Using the data below, copy every line that contains the word "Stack".

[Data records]
------

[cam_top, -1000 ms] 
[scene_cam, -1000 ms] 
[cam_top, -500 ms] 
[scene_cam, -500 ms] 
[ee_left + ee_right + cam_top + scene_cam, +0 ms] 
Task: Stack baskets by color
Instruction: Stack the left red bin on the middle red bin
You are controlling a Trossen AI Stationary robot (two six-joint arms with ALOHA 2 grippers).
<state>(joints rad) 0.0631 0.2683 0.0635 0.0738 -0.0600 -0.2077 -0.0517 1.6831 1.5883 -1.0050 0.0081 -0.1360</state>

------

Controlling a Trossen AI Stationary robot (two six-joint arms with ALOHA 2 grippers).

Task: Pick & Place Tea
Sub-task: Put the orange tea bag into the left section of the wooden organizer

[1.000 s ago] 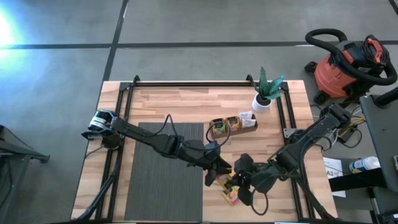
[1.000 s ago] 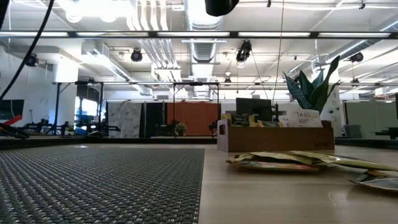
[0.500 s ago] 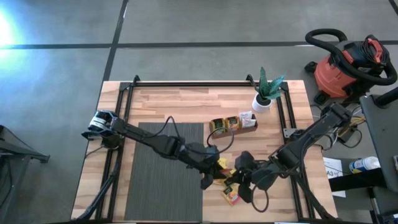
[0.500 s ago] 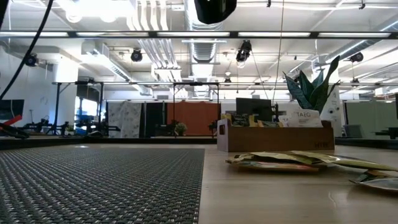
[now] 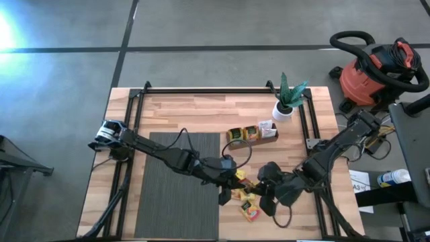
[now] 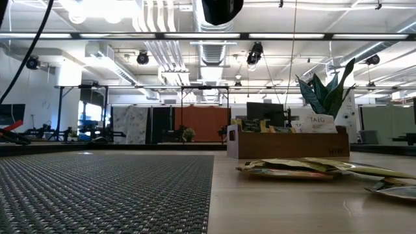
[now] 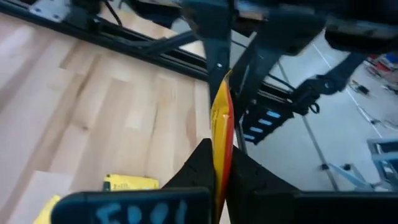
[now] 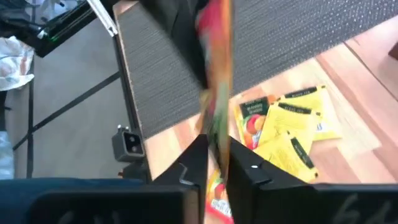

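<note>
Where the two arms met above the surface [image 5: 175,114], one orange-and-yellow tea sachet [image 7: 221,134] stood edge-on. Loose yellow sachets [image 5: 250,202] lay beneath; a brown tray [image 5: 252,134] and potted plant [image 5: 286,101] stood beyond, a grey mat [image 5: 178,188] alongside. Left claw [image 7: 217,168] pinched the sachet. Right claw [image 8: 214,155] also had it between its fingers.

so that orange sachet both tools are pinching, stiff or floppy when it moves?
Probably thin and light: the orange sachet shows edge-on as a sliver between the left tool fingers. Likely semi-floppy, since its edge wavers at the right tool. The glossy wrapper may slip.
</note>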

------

EXERCISE ANSWER:
Task: Stack baskets by color
Instruction: Stack the left red bin on the middle red bin

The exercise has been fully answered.